The name Swahili comes from the plural of the Arabic word sahel ساحل: sawahil سواحل meaning "boundary" or "coast" (used as an adjective to mean "coastal dwellers" or, by extension, "coastal language"). Sahel is also the word used for the border zone of the Sahara. The incorporation of the final "i" is likely to be the nisba in Arabic (of the coast سواحلي), although some state it is for phonetic reasons.
Overview
Swahili is a national and official language in Tanzania, Kenya, and UgandaEncyclopedia Britannica. [Uganda]. It is also spoken in Rwanda, Burundi, Congo (DRC), Somalia, Comoros Islands (including Mayotte), Mozambique and Malawi.Swahili belongs to the Sabaki subgroup of the Northeastern coast Bantu languages. It is closely related to the Miji Kenda group of languages, Pokomo, Ngazija, etc. Over a thousand years of intense and varied interaction with the Middle East, Arabia, Persia, India, China, Portugal, and England has given Swahili a rich infusion of loanwords from a wide assortment of languages. The Comorian languages, spoken in the Comoros and Mayotte, are closely related to Swahili.

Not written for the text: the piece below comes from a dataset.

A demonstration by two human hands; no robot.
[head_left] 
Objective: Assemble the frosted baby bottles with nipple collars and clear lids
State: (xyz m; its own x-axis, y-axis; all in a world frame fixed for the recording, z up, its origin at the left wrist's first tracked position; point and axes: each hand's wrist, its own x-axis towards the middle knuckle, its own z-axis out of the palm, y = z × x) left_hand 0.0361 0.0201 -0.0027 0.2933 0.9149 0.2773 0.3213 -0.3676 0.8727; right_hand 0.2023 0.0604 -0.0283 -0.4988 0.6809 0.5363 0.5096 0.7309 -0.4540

Despite the substantial number of loanwords present in Swahili, the language is in fact Bantu. In the past, some have held that Swahili is variously a derivative of Arabic, that a distinct Swahili people do not exist, or that Swahili is simply an amalgam of Arabic and African language and culture, though these theories have now been largely discarded. The distinct existence of the Swahili as a people can be traced back over a thousand years, as can their language. In structure and vocabulary Swahili is distinctly Bantu and shares far more culturally and lingustically with other Bantu languages and peoples than it does with Arabic, Persian, Indian etc. In fact, it is estimated that the proportion of non-African language loanwords in Swahili is comparable to the proportion of French, Latin, and Greek loanwords in the English language.
The first known transcriptions of Swahili used the Arabic script, but the Latin alphabet has since become standard under the influence of European colonial powers. See [Omniglot] for details.
As in English, the proportion of loan words changes as the speaker is communicating at a "lower" or "higher class" situation. In English, a discussion of say, body functions, sounds much nicer if you use Latin-derived words with occasional French terms rather than Germanic-derived words (so-called four-letter words); an educated Swahili speaker will likewise use many more Arabic-derived words with English terms in polite circumstances, though the same phrase could usually be said in Swahili using only words of Bantu origin.
One of the most famous phrases in Swahili is "hakuna matata" from Disney's "Lion King" and "Timon and Pumbaa" cartoon series. It means "no problem" or "no worries" (literally: "there are no problems"). Disney's characters Simba and Rafiki also owe their names to Swahili, meaning 'lion' and 'friend' respectively. The African American holiday of Kwanzaa derives its name from the Swahili word kwanza which means "first" or "beginning." Safari (meaning "journey") is another Swahili word that has spread worldwide.
Name
"Kiswahili" is the Swahili word for the Swahili language, and is also sometimes used in English. 'Ki-' is a prefix attached to nouns of the class that includes languages (see Noun classes below), 'Swahili' being the main noun stem from which comes the more common English term for the language. There are three "states" to which this main noun stem refers as follows: Kiswahili refers to the 'Swahili Language'; Waswahili refers to the people of the 'Swahili Coast'; and Swahili refers to the 'Culture' of the Swahili People. See Bantu languages for a more detailed discussion on main noun stems.Sounds
Vowels
Standard Swahili has five vowel phonemes: /a/, /e/, /i/, /o/, and /u/. They are very similar to the vowels of Spanish and Italian. Vowels are never reduced, regardless of stress. The vowels are pronounced as follows:
- /a/ is pronounced like the "a" in father
- /e/ is pronounced like the "e" in bed
- /i/ is pronounced like the "i" in ski
- /o/ is pronounced like the first part of the "o" in American English home, or like a tenser version of "o" in British English "lot"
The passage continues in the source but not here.